Problem to solve >>
Repeat only what runs from the line with "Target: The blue" through the last line of the data below, both included, keeping every word as it is and leaving out the pictures.
____
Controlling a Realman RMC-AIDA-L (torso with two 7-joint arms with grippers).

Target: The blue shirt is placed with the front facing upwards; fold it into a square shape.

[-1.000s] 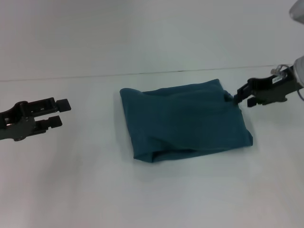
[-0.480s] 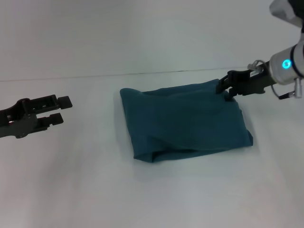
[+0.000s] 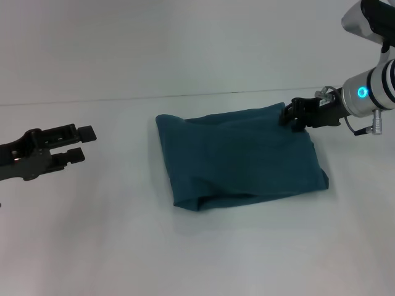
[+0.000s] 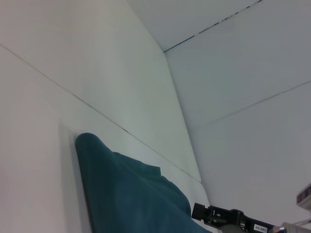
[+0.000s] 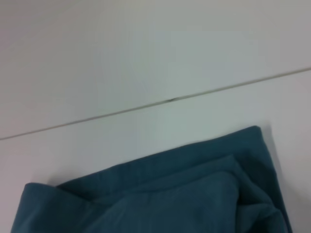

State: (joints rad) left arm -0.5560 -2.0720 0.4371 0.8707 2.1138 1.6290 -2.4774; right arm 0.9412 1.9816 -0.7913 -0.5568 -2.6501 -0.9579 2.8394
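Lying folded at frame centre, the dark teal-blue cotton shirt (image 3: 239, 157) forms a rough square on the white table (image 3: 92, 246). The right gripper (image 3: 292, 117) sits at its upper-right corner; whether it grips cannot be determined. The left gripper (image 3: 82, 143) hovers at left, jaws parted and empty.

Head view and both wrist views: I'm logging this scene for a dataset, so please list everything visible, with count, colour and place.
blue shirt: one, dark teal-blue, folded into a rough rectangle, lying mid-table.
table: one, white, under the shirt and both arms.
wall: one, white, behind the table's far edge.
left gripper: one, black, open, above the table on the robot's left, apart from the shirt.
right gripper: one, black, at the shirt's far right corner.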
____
Answer box >>
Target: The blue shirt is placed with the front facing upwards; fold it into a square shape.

[-1.000s] 
[-0.480s] 
[+0.000s] 
[+0.000s] 
[+0.000s] 

State: (joints rad) left arm -0.5560 -2.0720 0.4371 0.8707 2.1138 1.6290 -2.4774; right arm 0.9412 1.9816 -0.7913 -0.5568 -2.6501 -0.9579 2.8394
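Lying folded at frame centre, the dark teal-blue cotton shirt (image 3: 239, 157) forms a rough square on the white table (image 3: 92, 246). The right gripper (image 3: 292, 117) sits at its upper-right corner; whether it grips cannot be determined. The left gripper (image 3: 82, 143) hovers at left, jaws parted and empty.

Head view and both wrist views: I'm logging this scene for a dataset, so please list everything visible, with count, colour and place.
blue shirt: one, dark teal-blue, folded into a rough rectangle, lying mid-table.
table: one, white, under the shirt and both arms.
wall: one, white, behind the table's far edge.
left gripper: one, black, open, above the table on the robot's left, apart from the shirt.
right gripper: one, black, at the shirt's far right corner.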

Output for this exercise is now complete.